The coalition had its most recent meeting on Tuesday. A spokesman for the health department said the group’s first messaging focus will be to show appreciation for health care providers working to care for patients sick with COVID-19.
Even on days when the health department feels like it’s taking small steps forward, employees said, it’s critical to keep morale from crashing. As the months of pandemic living drag on and case counts surge again, Gardner said, it’s inevitable that local officials and health care workers can burn out.
“Even looking at something like fire season — it’s a season,” Gardner said. “This is a pandemic that we don’t know at all when it might end. And that uncertainty is a difficult thing, I think. For a lot of people, myself included. It takes its toll.”
Gardner’s strategies for retaining her current staff and protecting their well-being include creating better boundaries between work and home life and trying to curb staff from consistently working extra hours. In her personal life, Gardner said, she tries to stay off of Facebook as much as possible to avoid the stream of negative comments directed at the health department, public health strategies and the vaccines.

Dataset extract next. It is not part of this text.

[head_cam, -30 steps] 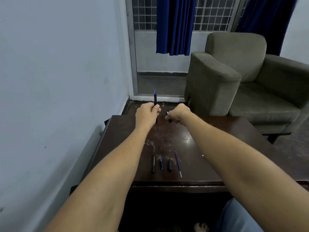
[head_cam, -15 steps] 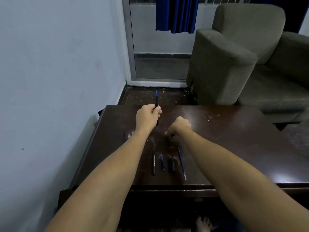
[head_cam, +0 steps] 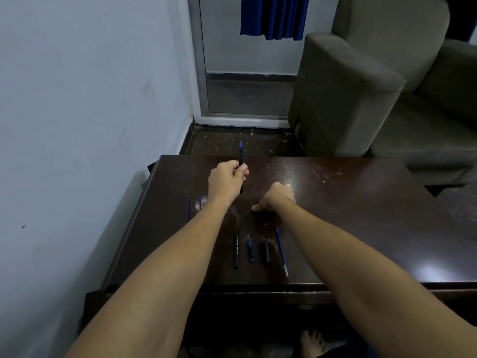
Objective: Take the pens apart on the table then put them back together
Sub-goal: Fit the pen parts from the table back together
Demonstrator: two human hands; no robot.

“It’s just not a good thing for me to go down that rabbit hole,” Gardner said. “You know, I check what I need to do and try to get off and avoid some of the more contentious pieces of it.”
Along with comments from supporters and people expressing appreciation for the health department’s work, the Cascade City-County Health Department Facebook page also draws plenty of ire from people who are opposed to the vaccines and the department’s efforts to distribute them. Responding with patience is sometimes easier said than done.
In a July 30 post promoting vaccine availability at the state fair, the health department offered a free wristband voucher for fair rides to anyone who got a shot. One commenter, out of more than 300, said the incentive and vaccination effort “reminds me of the eugenics programs during WWII,” suggesting the inoculations are deadly.
“Dude we offered to let people ride the Tilt-a-Whirl,” the department replied. “You can’t possibly compare those.”
Trystianson acknowledged the frustration he often feels about the vocal opposition the county is facing. He processes those emotions at home or with friends, he said, so when he comes back to work to answer more calls and find more answers for vaccine skeptics, he can continue to see those interactions as opportunities.
Most mornings, Trystianson said, he’s “not necessarily jumping out of bed” with excitement. “Snow White-style, having birds tweet all around my head while I get ready for the day,” he chuckled. “It’s not quite that magical.”
“Sometimes I require that shower and that cup of coffee to kind of reframe my head,” he continued. His ideal approach is “not to blame, not to just write people off, but to seek information and to see how I can actually improve it. And that’s usually what I come in here with. Just kind of a calmer determination to try to see if I can make things better.”
Asked what additional tools they could use to continue combatting the virus, Gardner and Trystianson both voiced the need for more staffing, including contact tracers and people to administer vaccines. But they also landed on a wish for the community: patience, understanding, and openness to learning about a rapidly evolving situation.
“I hope the community knows that we are trying our best. We’re not trying to be frustrating, we’re not trying to kind of pull the rug out from underneath them,” Trystianson said. With the resources they have, he said, they’re working as hard as they can.